> _SOURCE DATA_:

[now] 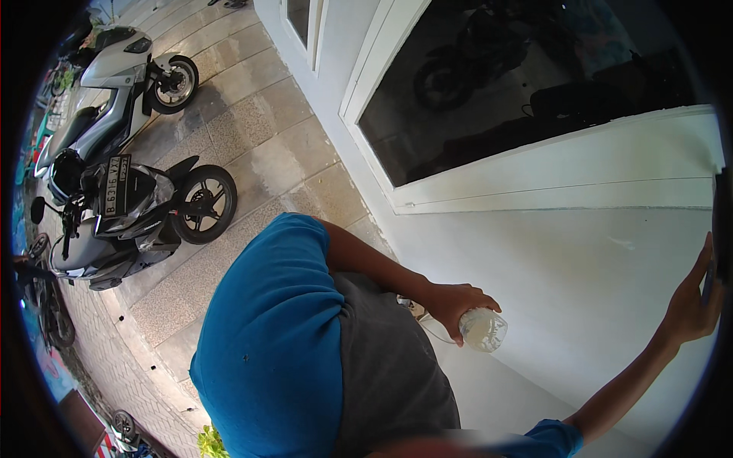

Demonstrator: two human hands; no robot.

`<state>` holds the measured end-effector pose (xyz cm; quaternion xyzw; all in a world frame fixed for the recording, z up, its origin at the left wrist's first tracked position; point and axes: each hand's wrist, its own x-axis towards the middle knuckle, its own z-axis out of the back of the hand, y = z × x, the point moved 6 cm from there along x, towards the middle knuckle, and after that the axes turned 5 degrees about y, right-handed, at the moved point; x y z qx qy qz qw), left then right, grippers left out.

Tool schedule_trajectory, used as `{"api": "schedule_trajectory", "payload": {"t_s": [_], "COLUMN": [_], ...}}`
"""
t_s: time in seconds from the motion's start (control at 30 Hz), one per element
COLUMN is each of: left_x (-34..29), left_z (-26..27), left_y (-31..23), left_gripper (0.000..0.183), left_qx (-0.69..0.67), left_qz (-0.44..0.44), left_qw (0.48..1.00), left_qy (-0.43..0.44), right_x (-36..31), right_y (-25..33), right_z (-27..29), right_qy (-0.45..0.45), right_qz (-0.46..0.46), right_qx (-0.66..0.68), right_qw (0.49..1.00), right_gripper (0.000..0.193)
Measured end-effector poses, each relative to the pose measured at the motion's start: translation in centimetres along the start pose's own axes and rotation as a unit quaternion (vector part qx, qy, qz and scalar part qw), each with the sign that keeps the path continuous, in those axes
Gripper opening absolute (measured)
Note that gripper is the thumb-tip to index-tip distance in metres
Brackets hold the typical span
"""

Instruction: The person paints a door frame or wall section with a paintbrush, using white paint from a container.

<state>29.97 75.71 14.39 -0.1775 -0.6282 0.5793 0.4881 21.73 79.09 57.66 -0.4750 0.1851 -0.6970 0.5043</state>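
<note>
My left hand point(458, 304) is closed around a clear container point(484, 330) with something whitish in it. It is held in front of my body, a little out from the white wall point(527, 267). Part of the container is covered by my fingers, so whether it is a bottle or a cup I cannot tell. At the far right, my right hand point(693, 301) is raised beside the wall, fingers closed around a narrow dark thing point(721, 221). The picture's rim cuts that thing off, and its kind does not show.
A white-framed dark window point(519, 91) is set in the wall ahead, reflecting a motorbike. To my left, a black motorbike point(137, 206) and a silver scooter point(107, 91) stand on the tiled pavement point(259, 153). A green plant point(210, 441) shows at the lower edge.
</note>
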Motion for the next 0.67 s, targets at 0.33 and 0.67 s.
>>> {"api": "schedule_trajectory", "payload": {"t_s": [0.33,0.67], "left_x": [-0.5,-0.9], "left_z": [1.0,2.1], "left_y": [0.0,-1.1], "left_gripper": [0.111,0.106], "left_qx": [0.026,0.029], "left_qz": [0.019,0.01], "left_qw": [0.999,0.999], "left_qy": [-0.024,-0.031], "right_x": [-2.1,-1.5], "right_y": [6.3,-0.1], "right_z": [-5.6,-2.8], "right_qy": [0.137,0.151], "right_qz": [-0.033,-0.269], "right_qx": [0.013,0.129], "right_qw": [0.99,0.943], "right_gripper": [0.017,0.015]}}
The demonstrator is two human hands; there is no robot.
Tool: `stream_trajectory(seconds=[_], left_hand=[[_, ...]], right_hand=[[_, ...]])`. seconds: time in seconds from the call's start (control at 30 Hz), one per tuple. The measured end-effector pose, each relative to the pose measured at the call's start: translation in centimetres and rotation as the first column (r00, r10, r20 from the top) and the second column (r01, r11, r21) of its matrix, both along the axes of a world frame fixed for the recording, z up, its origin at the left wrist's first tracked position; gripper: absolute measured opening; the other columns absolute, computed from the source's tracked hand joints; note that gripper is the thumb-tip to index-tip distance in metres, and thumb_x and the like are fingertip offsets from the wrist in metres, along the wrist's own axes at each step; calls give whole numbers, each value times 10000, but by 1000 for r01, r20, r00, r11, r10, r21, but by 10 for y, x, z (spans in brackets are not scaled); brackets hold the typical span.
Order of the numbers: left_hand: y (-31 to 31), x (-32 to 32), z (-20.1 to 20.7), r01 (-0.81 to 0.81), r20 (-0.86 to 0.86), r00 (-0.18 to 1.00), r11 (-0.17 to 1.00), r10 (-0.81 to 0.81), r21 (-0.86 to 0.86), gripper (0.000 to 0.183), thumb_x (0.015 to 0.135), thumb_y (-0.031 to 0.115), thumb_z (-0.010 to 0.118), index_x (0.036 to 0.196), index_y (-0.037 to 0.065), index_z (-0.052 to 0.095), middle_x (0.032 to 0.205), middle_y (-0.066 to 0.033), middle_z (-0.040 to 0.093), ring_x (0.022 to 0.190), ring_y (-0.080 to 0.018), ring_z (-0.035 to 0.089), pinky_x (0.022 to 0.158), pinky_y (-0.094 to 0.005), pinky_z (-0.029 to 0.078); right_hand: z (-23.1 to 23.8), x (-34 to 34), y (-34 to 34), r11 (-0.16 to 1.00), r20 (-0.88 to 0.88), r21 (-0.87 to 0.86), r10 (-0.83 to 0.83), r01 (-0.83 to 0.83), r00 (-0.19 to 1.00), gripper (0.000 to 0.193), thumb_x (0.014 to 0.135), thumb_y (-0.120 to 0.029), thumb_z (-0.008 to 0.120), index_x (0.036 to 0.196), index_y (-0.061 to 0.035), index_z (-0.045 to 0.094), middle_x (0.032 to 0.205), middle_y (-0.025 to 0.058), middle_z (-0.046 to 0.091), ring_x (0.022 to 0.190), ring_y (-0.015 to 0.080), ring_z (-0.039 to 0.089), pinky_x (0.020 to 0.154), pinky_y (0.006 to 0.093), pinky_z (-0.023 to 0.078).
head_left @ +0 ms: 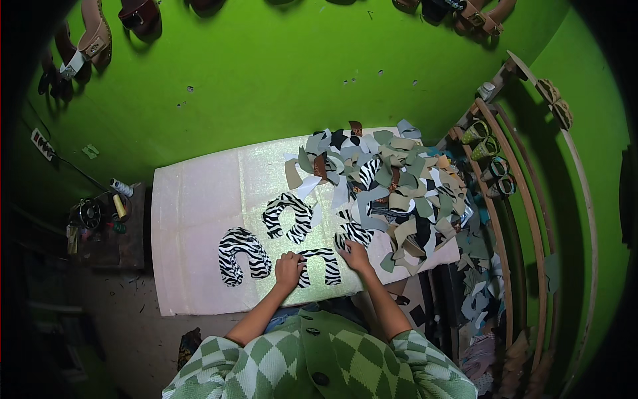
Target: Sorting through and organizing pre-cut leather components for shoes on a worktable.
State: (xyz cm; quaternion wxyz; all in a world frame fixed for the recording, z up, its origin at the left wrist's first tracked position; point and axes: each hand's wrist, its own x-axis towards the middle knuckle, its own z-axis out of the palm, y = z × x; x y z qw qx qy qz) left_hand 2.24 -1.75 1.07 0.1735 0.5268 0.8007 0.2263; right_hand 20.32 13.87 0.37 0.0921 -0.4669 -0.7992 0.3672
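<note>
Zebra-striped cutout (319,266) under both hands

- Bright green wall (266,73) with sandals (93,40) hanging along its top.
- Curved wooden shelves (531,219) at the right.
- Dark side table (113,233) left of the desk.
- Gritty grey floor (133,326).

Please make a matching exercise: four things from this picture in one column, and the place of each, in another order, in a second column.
Things:
1. left hand
2. pile of cut pieces
3. thread spool
4. sandals

Places:
A. hanging on the green wall, upper left
B. on the zebra-print piece nearest the person
C. on the right part of the white table
D. on the dark side table, left of the white table

Pairs: 1-B, 2-C, 3-D, 4-A
</note>
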Motion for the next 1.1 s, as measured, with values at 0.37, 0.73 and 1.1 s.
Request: stream_trajectory(seconds=[0.37,0.73,1.1], left_hand=[[23,0,-18,-171,924,380,978,-43,116,238,860,119,571,1043,-22,520,885,-84,586,797,-159,606,691,-242,471],[34,-29,-33,-301,857,500,953,127,34,140,787,-12,606,914,-41,557,760,-76,605,674,-132,626,618,-213,507],[29,-15,-41,-415,618,725,909,304,40,108,681,51,694,746,17,615,682,-67,635,613,-127,609,597,-241,488]], right_hand=[[2,-57,-32,398,-198,-907,-694,140,692,184,768,-77,700,879,19,588,777,59,614,706,113,594,524,173,450],[-22,-42,-8,807,-384,-590,-290,9,877,184,800,-59,642,953,36,607,731,41,626,618,69,571,523,175,442],[-24,-40,-20,981,-216,-70,-191,180,958,203,655,-152,757,761,-14,653,585,49,585,514,117,522,515,252,425]])
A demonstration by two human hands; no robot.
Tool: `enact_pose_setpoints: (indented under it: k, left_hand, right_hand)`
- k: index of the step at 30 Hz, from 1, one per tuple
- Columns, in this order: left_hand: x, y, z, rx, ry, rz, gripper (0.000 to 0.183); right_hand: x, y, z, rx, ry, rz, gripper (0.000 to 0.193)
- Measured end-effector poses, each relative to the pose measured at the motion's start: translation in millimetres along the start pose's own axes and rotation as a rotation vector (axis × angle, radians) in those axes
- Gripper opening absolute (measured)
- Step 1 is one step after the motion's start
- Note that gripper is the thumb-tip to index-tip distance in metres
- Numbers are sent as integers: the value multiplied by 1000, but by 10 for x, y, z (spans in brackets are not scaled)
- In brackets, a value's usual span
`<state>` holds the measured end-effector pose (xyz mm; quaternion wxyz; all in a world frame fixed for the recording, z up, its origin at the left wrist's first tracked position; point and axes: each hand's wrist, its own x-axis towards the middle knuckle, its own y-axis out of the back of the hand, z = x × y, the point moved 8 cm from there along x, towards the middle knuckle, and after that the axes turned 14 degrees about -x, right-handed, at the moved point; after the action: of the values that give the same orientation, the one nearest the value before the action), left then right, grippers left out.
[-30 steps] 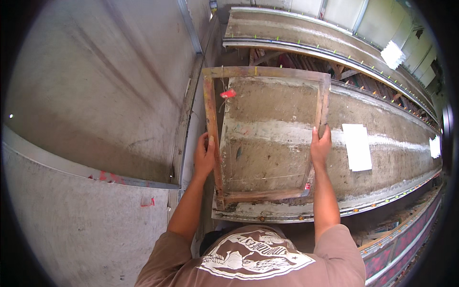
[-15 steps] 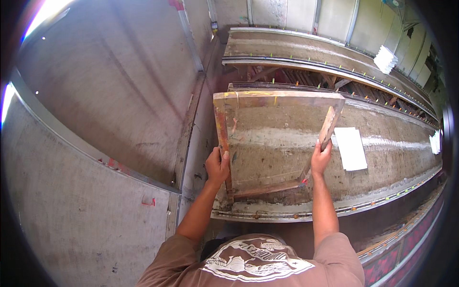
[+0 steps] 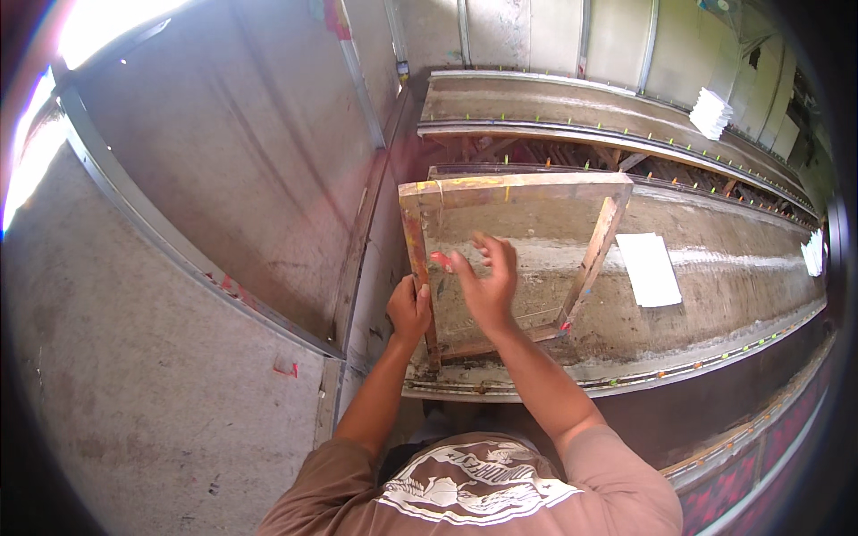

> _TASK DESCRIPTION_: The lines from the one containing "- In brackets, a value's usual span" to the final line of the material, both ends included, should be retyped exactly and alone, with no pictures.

> _EXPECTED OUTPUT_:
- In brackets, a value's usual span
`<state>` holds the measured end-effector pose (xyz mm; quaternion wxyz; all in a world frame fixed for the recording, z up, its origin at the left wrist's first tracked position; point and axes: each hand's wrist, its own x-axis towards the middle knuckle, its own y-axis out of the back of the hand, z = x × y, the point moved 8 cm from there along x, towards the middle knuckle, and after that the axes turned 14 degrees about -x, right-handed, at the moved point; after the action: of the values that give the same orientation, the one nearest the value before the action), left then right, grippers left out.
[-30 steps] 
[-15 steps] 
[+0 steps] 

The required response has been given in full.